THEHero Wod Murph, made in honor of US Navy Lieutenant Michael Murphy, who was killed in combat, it looks simple but is extremely heavy.

It is a training consisting of: 1, 6 km run, 100 pull ups, 200 push up, 300 air squat It is again 1,6 km di corsa, all this with one plate carrier of 14 or 20Lbs.

Difficult, but not impossible. We have prepared some tips to do the Murph workout at its best:

Don't start at full throttle in the race

Do you know the start of the race in which everyone crowds and runs in front of you? Well, let them go!

Don't use all the gas at the beginning, this can make a difference as you have to save energy for other exercises.

The Hero Wod Murph has a 1 hour time cap, so you can easily organize the time available. Set a pace in your run to be able to run without getting too tired!

That is how Katrin Tanja was awarded on second in the 2018 Games race.

Divide the Wod Murph

Another good idea is to split the reps, so as not to completely overload a muscle.
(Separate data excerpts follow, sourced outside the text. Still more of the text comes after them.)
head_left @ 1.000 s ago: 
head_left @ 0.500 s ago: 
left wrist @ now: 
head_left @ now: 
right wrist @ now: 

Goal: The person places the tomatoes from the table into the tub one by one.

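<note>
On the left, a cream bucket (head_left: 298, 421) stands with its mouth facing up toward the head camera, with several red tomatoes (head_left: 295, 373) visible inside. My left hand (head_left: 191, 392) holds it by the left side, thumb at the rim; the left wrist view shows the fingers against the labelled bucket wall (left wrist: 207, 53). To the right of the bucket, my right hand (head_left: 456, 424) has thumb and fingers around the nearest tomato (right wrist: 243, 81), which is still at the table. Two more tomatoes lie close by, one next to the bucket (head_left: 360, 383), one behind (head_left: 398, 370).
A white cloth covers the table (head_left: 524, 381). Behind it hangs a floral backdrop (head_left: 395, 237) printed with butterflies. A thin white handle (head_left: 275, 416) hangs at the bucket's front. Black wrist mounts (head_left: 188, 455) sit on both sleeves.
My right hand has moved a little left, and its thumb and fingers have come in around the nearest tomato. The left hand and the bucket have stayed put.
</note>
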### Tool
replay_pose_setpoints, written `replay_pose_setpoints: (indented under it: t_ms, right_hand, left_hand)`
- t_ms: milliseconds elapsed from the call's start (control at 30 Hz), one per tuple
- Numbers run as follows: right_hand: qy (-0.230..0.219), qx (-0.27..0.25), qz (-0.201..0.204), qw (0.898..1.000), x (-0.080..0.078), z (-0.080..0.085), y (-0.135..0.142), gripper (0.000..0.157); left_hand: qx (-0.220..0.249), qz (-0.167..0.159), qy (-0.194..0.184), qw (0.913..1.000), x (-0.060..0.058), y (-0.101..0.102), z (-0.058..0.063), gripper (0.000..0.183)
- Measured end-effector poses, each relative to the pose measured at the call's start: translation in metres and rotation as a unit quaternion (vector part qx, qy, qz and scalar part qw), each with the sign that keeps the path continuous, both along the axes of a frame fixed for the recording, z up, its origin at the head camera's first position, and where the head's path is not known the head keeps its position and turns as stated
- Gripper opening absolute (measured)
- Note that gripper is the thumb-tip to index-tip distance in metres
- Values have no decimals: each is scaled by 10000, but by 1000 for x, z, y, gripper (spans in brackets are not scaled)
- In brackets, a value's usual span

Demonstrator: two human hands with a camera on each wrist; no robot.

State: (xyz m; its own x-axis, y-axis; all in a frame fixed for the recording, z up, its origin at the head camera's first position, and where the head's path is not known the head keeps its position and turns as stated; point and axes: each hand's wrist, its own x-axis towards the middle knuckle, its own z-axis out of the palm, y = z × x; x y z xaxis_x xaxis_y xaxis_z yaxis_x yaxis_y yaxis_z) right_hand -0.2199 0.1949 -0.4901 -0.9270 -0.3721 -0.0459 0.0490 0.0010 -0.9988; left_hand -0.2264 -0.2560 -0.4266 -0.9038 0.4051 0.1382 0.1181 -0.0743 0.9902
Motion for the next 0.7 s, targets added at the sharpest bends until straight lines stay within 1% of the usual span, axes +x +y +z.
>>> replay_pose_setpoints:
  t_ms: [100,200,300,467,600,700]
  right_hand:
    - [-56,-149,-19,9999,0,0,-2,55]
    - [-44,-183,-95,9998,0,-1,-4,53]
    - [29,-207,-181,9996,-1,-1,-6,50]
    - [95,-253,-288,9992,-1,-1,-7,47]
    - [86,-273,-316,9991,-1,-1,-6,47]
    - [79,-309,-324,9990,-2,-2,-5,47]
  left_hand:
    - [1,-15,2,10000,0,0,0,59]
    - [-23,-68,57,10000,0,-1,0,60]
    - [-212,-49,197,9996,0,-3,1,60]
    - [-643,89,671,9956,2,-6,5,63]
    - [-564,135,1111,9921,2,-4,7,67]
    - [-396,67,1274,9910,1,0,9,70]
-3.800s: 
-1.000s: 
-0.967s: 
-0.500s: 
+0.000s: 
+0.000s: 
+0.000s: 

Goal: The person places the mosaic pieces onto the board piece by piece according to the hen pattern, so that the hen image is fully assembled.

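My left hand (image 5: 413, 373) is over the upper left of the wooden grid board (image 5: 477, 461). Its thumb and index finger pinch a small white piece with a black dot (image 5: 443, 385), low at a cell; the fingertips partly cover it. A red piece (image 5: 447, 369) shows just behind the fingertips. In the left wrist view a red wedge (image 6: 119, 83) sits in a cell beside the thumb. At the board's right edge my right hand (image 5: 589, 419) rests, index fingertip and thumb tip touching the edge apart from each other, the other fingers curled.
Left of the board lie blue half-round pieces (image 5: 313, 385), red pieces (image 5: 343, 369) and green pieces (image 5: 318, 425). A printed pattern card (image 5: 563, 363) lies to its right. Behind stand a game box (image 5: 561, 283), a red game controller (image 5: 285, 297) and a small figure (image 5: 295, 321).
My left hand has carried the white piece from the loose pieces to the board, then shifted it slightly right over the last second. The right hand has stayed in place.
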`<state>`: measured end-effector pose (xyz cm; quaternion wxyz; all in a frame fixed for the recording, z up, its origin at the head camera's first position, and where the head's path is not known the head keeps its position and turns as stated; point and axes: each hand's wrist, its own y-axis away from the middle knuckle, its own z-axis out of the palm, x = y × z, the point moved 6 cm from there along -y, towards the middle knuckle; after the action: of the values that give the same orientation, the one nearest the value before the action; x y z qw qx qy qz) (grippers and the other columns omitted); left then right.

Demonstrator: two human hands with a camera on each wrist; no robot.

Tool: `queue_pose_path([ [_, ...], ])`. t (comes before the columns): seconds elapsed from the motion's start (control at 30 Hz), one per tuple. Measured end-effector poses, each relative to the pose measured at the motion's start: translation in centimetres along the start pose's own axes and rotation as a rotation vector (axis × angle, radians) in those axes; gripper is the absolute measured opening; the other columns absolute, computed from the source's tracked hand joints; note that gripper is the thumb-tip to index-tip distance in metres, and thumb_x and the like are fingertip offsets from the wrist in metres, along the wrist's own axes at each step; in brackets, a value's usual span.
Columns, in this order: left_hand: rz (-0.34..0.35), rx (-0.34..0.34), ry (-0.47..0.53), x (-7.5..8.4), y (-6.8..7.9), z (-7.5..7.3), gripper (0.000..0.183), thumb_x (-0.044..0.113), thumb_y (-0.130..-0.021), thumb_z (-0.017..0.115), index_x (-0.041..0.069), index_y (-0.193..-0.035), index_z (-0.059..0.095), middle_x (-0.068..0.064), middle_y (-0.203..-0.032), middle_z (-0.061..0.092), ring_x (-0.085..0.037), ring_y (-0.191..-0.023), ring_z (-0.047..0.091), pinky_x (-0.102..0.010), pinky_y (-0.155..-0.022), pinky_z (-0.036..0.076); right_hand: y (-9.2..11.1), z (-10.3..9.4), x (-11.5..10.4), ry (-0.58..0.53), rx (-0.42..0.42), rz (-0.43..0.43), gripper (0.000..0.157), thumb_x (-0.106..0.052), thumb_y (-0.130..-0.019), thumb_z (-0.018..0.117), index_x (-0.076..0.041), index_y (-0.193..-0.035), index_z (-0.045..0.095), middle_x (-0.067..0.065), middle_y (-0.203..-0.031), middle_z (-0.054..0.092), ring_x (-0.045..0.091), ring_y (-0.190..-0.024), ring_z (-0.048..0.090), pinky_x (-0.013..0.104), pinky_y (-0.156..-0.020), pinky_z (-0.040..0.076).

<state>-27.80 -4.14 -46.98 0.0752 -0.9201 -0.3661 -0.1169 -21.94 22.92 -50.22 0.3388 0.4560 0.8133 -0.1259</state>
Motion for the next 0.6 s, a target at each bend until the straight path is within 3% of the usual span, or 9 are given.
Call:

An example: instead of doing 100 unbroken pull ups, try doing 10 rounds of 10 pull ups / 20 push ups / 30 air squats.

This way you will be able to rest some muscles while doing movements with other muscle groups.

Murph specific tips

Let's move on to the three tips specific to this workout.

First, it is extremely important study training and understand how you and your physical ability can make it happen; the rhythm to use and how the movements must be performed so as not to waste time with "No reps".

First let's start with i pull ups. The style Butterfly is undoubtedly the most fast of all. However, your body must be prepared to do this; after all, it will be 100 repetitions, perhaps the most difficult of all movements.

even the kipping it can be a good method, but we recommend alternating styles, so when you do it use the butterfly and in the most difficult moments, kipping.

The second movement is the push ups. A very important piece of advice, given by Sam Briggs is to change the position of the hands when tired.

In this way, the athlete should start the series with the hands further away from the body and gradually alternating them, placing the hands closer to the body, then further away and so on.

In this way, we can change the pressure on different parts of the body instead of always overloading the same points.

Finally we have the'air squat, this skill seems to have no secrets, but there are some tricks. When we get tired, we tend to go down looking at the ground, giving a false impression of "Breaking the parallel".

Therefore, the ideal is to focus on keeping the descents with the chest open and looking forward, to avoid the No rep in the Murph.

Murph's most important tip

The most valuable advice our team can give you is: ENJOY YOURSELVES.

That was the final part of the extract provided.